OvaCue and Clear Blue to the ready, I can start monitoring my temperature and progesterone levels, and arrange a date to collect my test tube. There's nothing stopping me…. apart from a small thing. It's not even the conversation where I explain to my four year old, 'Mummy found daddy on a website'. I've been preparing myself for that eventuality and thousands of LBGT couples have got the advice forums covered. The problem is that I'm a feminist. Contrary to 90's Destiny's Child style feminism, I think women and men should be equal and should not have to be 'independent'. Well not independently caring for, nurturing and growing the generations of tomorrow. Since when did independence translate as 'doing all the work’? When did guys start getting something for free? Women, in our plight to demonstrate that we are equally capable, seem to have taken on a role where we do more stuff for the same or less reward. I want to have children so I am considering becoming a single mother, and I’m not alone in my peer group of educated and self-sufficient women. Extrapolate my individual case across a society, and we have women making sacrifices in terms of career progress, time and money to sustain a population and workforce; and men having the status of being fathers and having their biological need to pass on their genes met, without having to take any financial or social responsibility. This style of independence in no way creates equality. But I’m being over sensitive and my welding of The Female Eunuch has gone too far. I’m surely reading too much into my situation and being unfair in stating that society seems to expect women to bare responsibility for future generations.

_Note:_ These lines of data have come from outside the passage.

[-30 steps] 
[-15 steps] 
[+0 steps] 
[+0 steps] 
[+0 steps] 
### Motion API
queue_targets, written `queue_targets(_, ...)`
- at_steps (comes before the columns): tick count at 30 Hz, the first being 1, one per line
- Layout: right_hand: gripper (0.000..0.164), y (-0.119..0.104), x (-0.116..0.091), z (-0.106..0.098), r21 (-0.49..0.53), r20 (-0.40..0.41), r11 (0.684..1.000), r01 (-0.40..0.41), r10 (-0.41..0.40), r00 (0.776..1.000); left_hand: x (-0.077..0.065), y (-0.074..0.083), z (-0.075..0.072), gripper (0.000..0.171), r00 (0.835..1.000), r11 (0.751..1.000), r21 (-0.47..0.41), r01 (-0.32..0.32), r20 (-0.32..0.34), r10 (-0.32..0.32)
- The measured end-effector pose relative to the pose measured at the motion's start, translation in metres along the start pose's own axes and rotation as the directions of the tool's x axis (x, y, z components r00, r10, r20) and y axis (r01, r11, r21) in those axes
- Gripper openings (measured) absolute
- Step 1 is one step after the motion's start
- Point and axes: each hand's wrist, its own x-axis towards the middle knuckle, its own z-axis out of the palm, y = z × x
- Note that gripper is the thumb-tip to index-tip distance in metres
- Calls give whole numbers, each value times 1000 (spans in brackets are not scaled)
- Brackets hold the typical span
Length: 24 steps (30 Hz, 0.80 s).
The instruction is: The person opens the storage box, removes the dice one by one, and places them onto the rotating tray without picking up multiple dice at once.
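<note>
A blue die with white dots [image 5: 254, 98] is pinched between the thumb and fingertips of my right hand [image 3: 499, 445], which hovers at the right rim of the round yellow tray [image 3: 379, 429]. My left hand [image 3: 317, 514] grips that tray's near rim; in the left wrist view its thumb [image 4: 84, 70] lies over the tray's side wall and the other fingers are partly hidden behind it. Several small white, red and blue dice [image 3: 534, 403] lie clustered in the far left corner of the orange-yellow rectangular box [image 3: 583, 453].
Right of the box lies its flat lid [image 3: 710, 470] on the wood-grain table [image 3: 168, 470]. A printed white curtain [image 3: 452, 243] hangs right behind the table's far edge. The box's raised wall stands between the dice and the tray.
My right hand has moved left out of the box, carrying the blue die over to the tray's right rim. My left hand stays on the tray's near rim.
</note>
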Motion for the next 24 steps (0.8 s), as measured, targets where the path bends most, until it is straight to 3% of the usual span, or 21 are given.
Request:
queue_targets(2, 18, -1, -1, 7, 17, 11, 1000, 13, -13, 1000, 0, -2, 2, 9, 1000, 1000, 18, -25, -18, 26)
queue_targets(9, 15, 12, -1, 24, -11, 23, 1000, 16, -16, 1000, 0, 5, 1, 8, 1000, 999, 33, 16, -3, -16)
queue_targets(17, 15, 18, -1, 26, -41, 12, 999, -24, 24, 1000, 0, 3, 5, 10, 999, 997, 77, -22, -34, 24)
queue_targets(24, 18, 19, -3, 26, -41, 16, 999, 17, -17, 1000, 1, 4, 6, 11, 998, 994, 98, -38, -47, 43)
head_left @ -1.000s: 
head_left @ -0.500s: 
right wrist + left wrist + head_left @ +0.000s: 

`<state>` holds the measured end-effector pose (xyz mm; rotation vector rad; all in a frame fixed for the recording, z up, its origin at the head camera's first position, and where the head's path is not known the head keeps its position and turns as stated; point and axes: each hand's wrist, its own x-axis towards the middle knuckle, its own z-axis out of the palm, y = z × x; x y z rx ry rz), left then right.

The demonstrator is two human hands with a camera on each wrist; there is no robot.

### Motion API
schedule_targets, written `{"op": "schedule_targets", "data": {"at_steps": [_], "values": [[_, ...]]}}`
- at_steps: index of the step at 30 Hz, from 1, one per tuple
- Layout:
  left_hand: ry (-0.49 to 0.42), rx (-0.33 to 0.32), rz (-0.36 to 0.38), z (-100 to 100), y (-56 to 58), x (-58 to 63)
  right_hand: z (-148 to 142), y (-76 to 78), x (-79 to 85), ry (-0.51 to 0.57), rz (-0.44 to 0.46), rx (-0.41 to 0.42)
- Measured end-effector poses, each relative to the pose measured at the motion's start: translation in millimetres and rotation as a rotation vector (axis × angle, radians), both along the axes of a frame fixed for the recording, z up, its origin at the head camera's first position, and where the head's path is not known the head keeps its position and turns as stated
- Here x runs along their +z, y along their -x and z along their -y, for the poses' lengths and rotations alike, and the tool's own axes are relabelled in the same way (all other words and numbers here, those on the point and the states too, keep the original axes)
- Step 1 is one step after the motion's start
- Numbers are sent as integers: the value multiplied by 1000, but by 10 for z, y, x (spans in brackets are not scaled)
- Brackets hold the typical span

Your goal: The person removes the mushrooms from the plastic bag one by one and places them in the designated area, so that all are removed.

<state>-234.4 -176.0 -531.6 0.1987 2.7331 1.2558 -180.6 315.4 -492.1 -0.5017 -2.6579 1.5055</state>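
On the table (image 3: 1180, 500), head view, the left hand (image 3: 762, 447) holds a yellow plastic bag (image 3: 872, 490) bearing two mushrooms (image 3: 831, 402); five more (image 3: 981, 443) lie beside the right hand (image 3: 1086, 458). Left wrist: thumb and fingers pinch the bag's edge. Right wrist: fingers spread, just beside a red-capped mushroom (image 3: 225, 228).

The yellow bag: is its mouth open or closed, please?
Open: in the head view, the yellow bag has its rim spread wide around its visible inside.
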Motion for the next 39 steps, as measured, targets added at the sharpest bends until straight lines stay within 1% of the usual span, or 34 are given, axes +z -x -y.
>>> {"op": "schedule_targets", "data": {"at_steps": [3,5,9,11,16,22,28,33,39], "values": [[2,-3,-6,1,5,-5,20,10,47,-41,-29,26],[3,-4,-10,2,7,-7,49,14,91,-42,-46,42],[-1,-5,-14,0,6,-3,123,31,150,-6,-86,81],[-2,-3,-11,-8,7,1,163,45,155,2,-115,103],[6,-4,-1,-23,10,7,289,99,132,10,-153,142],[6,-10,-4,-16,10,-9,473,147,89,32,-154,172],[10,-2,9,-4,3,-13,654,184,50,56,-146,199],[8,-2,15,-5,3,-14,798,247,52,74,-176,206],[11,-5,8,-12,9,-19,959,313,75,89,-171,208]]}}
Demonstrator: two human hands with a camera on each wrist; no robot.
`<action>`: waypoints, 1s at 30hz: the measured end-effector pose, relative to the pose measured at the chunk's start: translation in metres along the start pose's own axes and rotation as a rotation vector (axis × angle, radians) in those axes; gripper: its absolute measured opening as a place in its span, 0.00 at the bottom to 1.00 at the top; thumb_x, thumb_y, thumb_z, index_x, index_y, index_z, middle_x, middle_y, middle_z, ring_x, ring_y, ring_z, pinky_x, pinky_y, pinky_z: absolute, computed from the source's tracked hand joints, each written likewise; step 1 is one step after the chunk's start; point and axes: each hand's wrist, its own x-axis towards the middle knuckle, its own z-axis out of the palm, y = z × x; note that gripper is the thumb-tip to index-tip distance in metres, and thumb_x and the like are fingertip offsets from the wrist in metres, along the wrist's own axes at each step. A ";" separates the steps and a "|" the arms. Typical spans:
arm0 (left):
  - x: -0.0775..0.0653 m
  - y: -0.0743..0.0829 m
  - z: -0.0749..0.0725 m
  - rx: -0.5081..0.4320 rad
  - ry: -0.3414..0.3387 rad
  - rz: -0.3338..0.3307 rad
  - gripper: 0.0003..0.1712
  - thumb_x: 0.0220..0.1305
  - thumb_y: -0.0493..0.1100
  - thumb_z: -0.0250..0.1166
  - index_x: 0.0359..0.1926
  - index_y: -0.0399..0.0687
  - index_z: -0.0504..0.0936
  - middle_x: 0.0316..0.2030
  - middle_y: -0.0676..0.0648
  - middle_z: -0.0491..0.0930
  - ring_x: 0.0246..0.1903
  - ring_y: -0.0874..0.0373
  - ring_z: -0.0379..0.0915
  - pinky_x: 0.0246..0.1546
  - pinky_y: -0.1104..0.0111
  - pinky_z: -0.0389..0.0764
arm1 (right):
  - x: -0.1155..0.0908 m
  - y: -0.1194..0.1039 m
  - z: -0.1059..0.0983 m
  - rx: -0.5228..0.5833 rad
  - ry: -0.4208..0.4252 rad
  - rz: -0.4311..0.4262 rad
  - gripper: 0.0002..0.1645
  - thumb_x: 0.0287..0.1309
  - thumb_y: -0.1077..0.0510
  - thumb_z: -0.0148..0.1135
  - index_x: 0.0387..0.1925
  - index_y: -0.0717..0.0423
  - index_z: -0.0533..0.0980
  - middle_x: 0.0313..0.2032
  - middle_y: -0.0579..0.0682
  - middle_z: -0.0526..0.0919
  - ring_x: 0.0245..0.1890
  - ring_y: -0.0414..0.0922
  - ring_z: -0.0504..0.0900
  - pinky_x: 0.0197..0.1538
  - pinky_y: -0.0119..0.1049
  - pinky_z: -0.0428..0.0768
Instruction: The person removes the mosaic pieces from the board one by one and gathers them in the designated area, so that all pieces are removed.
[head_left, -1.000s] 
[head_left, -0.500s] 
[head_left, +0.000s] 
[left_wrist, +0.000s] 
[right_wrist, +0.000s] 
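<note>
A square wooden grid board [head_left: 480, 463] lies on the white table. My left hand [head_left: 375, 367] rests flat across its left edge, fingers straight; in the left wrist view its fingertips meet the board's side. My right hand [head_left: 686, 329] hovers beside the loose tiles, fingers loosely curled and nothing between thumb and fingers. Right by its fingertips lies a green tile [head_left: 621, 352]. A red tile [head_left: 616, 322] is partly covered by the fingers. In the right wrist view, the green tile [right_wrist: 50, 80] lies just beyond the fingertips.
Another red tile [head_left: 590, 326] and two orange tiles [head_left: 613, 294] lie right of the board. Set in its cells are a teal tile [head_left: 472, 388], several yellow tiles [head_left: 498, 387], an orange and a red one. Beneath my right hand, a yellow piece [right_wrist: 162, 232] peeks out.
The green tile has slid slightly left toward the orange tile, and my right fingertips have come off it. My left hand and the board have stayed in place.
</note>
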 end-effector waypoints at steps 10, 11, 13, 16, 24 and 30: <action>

Taking being a single mother on the chin cannot be just expected of a woman, can it?

As I stand on the tube, reading the Evening Standard, deflated in my search to find a man who I think has the metal to stand beside me, and support and love our family, I see an article called, Proof That We Need Foreigners to Make the System Work, by Rashid Razaq. It’s an article about how UK population can only be sustained by immigration, because British women aren’t pulling their weight. Here’s an extract:

“Somebody has to give birth to future taxpayers if we’re going to fund the care of all those old folks. British-born women aren’t doing enough of it. It’s only thanks to fecund foreigners that we’re even close to the 2.1 children per woman replacement rate to maintain a stable population.”

[http://www.standard.co.uk/comment/comment/proof-that-we-need-foreigners-to-make-the-system-work-rashid-razaq-a3410841.htm]

I am fuming. There it is in black and white. I’m not being unfair or over sensitive. A publication that across its paper, online and mobile offerings has a monthly readership of 11 million, considers it OK to blame the problems caused by a dwindling population on WOMEN! Not British men and women, just WOMEN: Selfish contraception addicted women. I’m sorry guys, but if you want to use our wombs to do the most amazing thing possible, create a new life, then I think you should be giving us some help! Quite frankly the bit when we make a whole new person out of our own body with only a little swimming cell from you guys, is pretty f@cking AWESOME. The least you guys could do is love us and support us, and not expect us to do it ‘independently’.


If us women are expected to create the taxpayers of tomorrow, and because on our CVs next to ‘Excellent Communicator, strong strategic vision, ability to successfully deliver complex projects’, we also have ‘ability to make whole ENTIRE human’, then maybe we should be paid more, or at least the equivalent!